Por causa do ato infame, além de ser torturado e executado, Heróstrato foi castigado com o esquecimento por meio do que mais tarde passou a ser chamado de damnatio memoriae — literalmente “condenação da memória”.
Qualquer registro de sua existência foi eliminada e a mera menção ao seu nome foi proibida sob pena de morte.
Por um tempo, a medida foi acatada, mas eventualmente Heróstrato alcançou seu objetivo.
Apesar da damnatio memoriae decretada, o historiador contemporâneo Teopompo mencionou o nome do incendiário em uma obra escrita naquele mesmo século. Portanto, apesar de sabermos pouco sobre Heróstrato, ele nunca foi esquecido.
Mais que lembrado
Na verdade, mais que lembrado pelo que fez, Heróstrato pulou dos livros de história para outras esferas. Na literatura, vários grandes nomes como Victor Hugo, Anton Tchekhov, Jean-Paul Sarte, Miguel de Unamuno e até o engenhoso Dom Quixote de La Mancha, personagem de Miguel de Cervantes, violaram a “condenação da memória”.
No poema onírico inacabado “A casa da fama”, de Chaucer, do século 14, Heróstrato aparece apresentando seu caso à musa Calíope, que escuta suas súplicas no tribunal da fama.
Quando a musa da poesia pergunta por que ele destruiu o templo, Heróstrato responde que queria ser famoso como eram outras pessoas cuja fama se devia a virtudes e força.
Nesse sentido, ocorreu-lhe que as pessoas más eram tão famosas por sua maldade ou sagacidade quanto as boas por sua bondade. Por isso, para garantir que tivesse algum tipo de fama, decidiu queimar o templo.
Quando ele pede que sua fama seja proclamada aos quatro ventos, a musa responde: “com prazer.”
E Heróstrato não segue vivo apenas apenas no mundo da ficção, mas também no da ciência. O “complexo de Heróstrato” é um termo utilizado na psiquiatria moderna para pessoas que sofrem de sentimento de inferioridade, mas que desejam se sobressair a qualquer custo.
Para alcançar esse fim, recorrem a ações agressivas, como destruir objetos de arte, patrimônios públicos, objetos socialmente úteis e torturam ou matam animais ou pessoas.
Reconstrução
Os moradores de Éfeso iniciaram a longa tarefa de reerguer o templo sobre o cimento original pouco depois da tragédia. Anos depois, receberam calidamente aquele que havia nascido das cinzas do santuário da deusa, Alexandre o Grande.
Ele entrou triunfante em Éfeso após derrotar as forças persas na batalha de Granicus, em 334 a.C., liberando as cidades gregas da Ásia Menor.

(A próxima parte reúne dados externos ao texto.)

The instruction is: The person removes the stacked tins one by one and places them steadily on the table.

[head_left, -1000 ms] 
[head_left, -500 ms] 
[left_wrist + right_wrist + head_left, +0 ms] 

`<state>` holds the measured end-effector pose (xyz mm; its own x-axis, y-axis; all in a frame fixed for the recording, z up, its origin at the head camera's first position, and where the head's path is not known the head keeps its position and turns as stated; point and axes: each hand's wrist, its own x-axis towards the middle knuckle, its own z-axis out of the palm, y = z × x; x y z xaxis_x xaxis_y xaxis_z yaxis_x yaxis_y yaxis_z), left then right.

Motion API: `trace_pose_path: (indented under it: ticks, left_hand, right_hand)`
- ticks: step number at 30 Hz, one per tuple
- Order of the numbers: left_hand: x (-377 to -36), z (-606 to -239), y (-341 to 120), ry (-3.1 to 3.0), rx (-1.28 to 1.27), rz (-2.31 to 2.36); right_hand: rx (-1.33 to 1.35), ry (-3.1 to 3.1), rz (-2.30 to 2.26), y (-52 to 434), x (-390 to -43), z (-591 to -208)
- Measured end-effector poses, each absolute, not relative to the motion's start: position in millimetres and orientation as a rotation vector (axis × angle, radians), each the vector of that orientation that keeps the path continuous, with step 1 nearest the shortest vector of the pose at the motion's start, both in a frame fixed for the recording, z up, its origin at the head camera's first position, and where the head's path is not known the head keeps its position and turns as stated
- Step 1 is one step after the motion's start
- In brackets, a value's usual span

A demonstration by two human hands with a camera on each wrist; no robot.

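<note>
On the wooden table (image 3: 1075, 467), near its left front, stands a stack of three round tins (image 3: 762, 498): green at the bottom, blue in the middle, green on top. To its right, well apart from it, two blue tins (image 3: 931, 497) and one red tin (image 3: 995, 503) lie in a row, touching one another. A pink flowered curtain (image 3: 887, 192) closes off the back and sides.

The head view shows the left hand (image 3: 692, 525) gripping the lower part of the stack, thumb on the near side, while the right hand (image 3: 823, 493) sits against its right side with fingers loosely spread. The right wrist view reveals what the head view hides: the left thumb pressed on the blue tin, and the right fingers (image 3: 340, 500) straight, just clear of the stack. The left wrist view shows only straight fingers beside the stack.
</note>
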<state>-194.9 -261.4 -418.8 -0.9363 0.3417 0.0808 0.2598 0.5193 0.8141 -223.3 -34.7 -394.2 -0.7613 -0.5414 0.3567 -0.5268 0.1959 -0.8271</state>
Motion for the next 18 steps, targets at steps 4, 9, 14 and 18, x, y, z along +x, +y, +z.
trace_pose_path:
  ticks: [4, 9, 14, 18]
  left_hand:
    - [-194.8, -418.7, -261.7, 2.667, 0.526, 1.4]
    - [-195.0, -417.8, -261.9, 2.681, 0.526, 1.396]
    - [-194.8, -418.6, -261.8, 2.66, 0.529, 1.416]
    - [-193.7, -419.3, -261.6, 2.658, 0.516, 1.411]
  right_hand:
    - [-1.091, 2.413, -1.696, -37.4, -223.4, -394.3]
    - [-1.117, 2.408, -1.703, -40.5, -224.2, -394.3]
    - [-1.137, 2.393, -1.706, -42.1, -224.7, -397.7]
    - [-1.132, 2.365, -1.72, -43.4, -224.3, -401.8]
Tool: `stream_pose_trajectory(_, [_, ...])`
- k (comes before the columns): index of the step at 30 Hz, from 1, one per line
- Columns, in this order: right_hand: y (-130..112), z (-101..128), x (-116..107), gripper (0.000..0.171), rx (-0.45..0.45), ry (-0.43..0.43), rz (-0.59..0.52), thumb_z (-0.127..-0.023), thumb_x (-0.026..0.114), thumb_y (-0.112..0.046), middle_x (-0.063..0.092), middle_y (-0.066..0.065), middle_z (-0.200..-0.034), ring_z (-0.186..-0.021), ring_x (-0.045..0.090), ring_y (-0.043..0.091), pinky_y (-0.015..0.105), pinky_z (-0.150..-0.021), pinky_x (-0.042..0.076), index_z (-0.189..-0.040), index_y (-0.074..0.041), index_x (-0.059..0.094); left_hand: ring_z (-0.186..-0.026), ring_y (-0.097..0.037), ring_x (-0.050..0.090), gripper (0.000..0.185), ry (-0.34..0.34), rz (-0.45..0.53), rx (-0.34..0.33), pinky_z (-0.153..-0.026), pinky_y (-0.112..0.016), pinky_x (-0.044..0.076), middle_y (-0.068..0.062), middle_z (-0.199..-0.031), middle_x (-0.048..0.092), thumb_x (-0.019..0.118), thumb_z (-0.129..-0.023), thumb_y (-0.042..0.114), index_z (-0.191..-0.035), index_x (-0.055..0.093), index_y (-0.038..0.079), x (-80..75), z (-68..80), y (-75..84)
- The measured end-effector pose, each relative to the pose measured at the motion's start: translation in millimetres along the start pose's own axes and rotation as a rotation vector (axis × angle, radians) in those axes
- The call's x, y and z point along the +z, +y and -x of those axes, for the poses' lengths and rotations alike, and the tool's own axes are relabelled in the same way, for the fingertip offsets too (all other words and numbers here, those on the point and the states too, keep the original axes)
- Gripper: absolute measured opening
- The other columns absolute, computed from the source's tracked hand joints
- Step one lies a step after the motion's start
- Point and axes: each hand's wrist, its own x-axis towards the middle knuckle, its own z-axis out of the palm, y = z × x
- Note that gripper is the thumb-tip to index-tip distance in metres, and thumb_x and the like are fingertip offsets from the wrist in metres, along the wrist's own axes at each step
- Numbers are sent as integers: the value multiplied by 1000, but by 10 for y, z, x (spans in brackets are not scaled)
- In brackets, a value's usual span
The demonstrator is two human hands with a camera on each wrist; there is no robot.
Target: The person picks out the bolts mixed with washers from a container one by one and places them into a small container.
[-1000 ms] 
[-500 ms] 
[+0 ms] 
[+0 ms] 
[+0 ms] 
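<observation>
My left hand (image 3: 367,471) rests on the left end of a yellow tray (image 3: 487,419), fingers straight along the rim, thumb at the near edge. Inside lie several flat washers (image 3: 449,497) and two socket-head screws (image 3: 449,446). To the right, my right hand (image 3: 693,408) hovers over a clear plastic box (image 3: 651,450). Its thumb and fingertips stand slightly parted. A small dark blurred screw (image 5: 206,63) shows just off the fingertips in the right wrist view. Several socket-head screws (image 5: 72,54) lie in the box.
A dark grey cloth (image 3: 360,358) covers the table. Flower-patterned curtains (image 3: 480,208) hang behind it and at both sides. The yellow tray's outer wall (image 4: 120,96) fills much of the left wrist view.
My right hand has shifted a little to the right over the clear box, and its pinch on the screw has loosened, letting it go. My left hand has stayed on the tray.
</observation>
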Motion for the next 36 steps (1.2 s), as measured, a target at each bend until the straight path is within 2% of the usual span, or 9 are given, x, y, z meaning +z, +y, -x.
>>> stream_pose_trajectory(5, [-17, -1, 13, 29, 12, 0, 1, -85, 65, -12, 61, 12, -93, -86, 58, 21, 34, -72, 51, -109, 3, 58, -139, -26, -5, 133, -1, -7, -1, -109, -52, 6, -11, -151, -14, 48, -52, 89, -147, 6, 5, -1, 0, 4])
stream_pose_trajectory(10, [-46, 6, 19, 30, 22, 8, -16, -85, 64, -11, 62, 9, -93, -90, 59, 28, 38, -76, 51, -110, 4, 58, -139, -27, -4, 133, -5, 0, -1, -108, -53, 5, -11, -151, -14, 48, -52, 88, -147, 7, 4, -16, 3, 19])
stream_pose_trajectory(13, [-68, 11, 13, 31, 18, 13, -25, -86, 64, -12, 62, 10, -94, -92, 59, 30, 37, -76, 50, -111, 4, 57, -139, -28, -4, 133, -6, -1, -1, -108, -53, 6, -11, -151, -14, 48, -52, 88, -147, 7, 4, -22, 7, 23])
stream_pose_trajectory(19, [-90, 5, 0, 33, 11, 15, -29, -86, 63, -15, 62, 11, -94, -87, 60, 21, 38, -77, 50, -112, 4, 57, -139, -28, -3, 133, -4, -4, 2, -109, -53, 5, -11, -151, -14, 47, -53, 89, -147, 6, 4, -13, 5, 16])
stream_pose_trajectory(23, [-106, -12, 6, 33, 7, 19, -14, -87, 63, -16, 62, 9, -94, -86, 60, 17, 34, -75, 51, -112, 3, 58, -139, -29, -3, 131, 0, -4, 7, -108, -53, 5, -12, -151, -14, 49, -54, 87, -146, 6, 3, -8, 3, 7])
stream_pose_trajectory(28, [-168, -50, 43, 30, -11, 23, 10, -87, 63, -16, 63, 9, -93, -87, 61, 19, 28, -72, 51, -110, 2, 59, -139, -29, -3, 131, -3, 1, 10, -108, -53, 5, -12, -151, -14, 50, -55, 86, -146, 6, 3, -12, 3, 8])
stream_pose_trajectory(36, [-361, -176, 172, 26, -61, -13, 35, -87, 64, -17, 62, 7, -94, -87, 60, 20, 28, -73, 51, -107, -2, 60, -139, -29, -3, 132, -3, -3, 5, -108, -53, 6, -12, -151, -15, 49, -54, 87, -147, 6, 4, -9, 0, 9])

Mas quando o heroico conquistador se ofereceu para pagar todos os gastos da reconstrução do santuário, os habitantes de Éfeso se viram diante de um dilema: não queriam ficar em dívida com o macedônio, mas como recusar a ajuda de alguém tão poderoso?
Eles se saíram dessa com uma frase diplomática que se tornou uma das mais famosas da história: “É inapropriado que um deus dedique oferendas a outros deuses.”